Evaluation on the leishmanicidal activity of 2-N,N′-dialkylamino-1,4-naphthoquinone derivatives

• Published in: Experimental parasitology Vol. 176; pp. 46 - 51
• Main Authors: de Araújo, Morgana V., David, Cibelle Cabral, Neto, José Clementino, de Oliveira, Luiz A.P.L., da Silva, Karoline Cristina Jatobá, dos Santos, Jefferson Miguel, da Silva, João Kayke S., de A Brandão, Victoria B.C., Silva, Tania M.S., Camara, Celso A., Alexandre-Moreira, Magna S.
• Format: Journal Article
• Language: English
• Published: United States Elsevier Inc 01.05.2017
• Subjects: Animals; Antiprotozoal Agents - chemistry; Antiprotozoal Agents - pharmacology; Antiprotozoal Agents - toxicity; Inhibitory Concentration 50; L. amazonensis; L. chagasi; Leishmania mexicana - drug effects; Leishmaniasis; Macrophages, Peritoneal - drug effects; Macrophages, Peritoneal - parasitology; Mice; Naphthoquinone; Naphthoquinones - chemistry; Naphthoquinones - pharmacology; Naphthoquinones - toxicity; Pentamidine - pharmacology; Pentamidine - toxicity; L. amazonensis; L. chagasi; Leishmaniasis; Naphthoquinone
• ISSN: 0014-4894; 1090-2449
• DOI: 10.1016/j.exppara.2017.02.004

Parasites of the Leishmania genus are the causative agents of leishmaniasis in humans, a disease that affects more than 12 million people worldwide. In this study was evaluated in vitro leishmanicidal activity of 2-N,N’-dialkylamino-1,4-naphthoquinone derivatives, covering a series of fourteen 2-N-morpholino-, 2-N-thiomorpholino, 2-N-piperidino, 2-N-(N4-methyl)-piperazino naphthoquinones (1a-n) derived from nor-lapachol and lawsone, belong to some other di-alkyaminoderivatives. At the cytotoxicity assay on peritoneal macrophages, the compounds possessing larger alkyl groups and N-methyl-piperazino moiety (1d, 1h, 1i and 1k), showed toxic effects similar to the standard drug used pentamidine. However, the other compounds of the series showed no deleterious effect on the host cell. Meanwhile, these cytotoxic derivatives (1d, 1h and 1i) had pronounced leishmanicidal activity against L. amazonensis promastigotes, and treatments with six other compounds (1d, 1e, 1f, 1h, 1k and 1n) had significant effect leishmanicidal against L. chagasi promastigotes. In the assay against L. chagasi amastigotes, eight compounds (1a, 1b, 1c, 1d, 1h, 1i, 1k and 1m) showed significant activity.

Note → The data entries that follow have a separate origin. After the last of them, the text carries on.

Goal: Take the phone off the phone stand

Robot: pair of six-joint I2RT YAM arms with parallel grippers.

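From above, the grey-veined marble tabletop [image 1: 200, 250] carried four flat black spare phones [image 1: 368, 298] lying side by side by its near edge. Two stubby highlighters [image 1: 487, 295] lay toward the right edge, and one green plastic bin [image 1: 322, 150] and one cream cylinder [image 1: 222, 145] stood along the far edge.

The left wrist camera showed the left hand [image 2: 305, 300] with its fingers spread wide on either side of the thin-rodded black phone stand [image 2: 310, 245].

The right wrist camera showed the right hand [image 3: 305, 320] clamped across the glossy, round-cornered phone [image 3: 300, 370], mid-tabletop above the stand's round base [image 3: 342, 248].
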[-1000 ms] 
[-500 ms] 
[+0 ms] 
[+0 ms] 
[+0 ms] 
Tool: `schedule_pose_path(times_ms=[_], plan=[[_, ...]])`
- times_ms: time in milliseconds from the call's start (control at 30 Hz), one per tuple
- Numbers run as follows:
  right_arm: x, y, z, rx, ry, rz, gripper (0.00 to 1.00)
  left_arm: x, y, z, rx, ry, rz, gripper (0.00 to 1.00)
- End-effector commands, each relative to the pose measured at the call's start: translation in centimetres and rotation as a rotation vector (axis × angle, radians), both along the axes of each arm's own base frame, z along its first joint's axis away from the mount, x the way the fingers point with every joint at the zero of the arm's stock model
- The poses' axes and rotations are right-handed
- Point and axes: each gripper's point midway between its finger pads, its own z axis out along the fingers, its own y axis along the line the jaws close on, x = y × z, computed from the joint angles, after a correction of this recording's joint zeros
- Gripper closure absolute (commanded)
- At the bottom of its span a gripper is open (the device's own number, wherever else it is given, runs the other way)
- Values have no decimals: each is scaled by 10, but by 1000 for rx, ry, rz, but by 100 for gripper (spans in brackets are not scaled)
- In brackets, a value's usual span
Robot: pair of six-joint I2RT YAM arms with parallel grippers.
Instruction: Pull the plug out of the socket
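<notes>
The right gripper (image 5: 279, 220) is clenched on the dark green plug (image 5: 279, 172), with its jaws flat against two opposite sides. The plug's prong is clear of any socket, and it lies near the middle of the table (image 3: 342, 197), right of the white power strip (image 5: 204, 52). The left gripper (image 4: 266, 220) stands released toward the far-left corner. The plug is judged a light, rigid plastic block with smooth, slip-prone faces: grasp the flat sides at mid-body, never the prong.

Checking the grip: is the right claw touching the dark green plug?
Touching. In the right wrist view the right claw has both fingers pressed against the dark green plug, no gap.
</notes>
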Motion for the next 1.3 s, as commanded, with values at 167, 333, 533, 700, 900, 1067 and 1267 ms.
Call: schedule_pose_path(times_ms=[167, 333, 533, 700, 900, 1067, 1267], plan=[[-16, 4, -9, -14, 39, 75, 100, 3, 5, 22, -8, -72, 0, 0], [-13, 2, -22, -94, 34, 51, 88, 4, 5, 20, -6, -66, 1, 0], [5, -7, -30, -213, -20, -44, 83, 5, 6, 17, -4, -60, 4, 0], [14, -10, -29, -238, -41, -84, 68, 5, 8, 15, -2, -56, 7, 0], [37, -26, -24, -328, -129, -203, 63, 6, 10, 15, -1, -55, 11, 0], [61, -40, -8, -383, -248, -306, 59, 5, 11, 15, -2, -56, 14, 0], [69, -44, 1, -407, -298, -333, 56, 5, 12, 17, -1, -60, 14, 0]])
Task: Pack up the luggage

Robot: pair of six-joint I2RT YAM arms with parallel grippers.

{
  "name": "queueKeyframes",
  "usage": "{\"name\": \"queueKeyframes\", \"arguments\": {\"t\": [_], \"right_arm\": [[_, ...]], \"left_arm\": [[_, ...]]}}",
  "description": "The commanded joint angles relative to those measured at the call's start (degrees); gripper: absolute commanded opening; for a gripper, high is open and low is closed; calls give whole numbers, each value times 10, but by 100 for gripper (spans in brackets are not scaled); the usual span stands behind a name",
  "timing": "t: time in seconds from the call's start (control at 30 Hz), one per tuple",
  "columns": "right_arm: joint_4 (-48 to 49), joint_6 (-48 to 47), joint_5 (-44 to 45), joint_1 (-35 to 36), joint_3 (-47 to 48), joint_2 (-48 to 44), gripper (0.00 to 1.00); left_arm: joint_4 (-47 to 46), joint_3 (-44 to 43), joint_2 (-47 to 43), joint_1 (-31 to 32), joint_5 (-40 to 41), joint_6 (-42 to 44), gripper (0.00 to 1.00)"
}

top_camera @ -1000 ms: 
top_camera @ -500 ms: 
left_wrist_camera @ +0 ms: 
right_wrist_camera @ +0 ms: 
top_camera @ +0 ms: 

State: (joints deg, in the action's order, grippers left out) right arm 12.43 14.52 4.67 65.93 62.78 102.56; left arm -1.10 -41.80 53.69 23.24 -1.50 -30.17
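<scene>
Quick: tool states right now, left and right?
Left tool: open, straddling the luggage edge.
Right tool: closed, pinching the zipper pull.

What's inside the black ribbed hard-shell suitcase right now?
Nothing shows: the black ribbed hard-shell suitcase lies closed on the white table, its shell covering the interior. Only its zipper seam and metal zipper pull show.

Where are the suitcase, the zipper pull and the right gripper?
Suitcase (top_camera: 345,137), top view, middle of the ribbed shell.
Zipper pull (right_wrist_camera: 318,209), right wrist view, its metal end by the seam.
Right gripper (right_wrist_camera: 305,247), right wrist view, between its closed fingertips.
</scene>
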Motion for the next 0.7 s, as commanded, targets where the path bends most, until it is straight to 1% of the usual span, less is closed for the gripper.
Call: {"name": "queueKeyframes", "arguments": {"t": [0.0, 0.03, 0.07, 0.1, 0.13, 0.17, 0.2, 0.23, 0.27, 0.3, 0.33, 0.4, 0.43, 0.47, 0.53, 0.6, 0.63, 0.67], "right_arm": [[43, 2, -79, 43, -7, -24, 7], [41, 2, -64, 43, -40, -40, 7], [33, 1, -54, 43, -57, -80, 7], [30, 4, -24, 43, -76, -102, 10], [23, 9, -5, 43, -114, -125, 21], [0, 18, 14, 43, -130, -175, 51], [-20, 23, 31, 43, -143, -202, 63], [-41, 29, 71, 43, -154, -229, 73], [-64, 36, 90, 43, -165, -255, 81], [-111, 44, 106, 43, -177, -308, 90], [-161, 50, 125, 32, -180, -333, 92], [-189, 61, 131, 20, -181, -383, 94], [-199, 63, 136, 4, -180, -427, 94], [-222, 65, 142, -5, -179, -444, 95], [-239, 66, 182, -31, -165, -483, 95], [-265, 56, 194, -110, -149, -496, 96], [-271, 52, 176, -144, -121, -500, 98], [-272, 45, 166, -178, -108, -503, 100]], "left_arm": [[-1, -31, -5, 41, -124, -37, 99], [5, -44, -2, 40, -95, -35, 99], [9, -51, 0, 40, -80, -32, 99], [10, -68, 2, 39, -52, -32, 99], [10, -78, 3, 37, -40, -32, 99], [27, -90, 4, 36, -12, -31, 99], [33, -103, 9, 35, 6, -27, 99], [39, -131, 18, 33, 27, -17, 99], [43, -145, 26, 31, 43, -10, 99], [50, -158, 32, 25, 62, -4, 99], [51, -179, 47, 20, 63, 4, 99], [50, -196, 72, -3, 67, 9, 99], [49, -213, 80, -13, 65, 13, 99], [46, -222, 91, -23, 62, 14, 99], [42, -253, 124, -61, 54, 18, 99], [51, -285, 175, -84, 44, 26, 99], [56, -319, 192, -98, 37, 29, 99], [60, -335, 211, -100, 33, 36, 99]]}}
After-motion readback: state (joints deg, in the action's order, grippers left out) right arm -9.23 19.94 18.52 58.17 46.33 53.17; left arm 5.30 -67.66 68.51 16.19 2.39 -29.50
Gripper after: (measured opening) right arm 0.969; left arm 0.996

Moreover, the compounds (1a, 1b, 1c, and 1m) showed effect against amastigotes of L. chagasi and not being toxic to the host cell. These data show the derivatives as promising substances for research leishmanicidal activity. [Display omitted] •We detect the naphthoquinones derivatives not present cytotoxic activity against mammaliam cells.•We identified four compounds with activity against amastigotes forms without toxic effect on mammalian cells.•The data shed new light on development of drug new for leishmaniose an important neglected disease.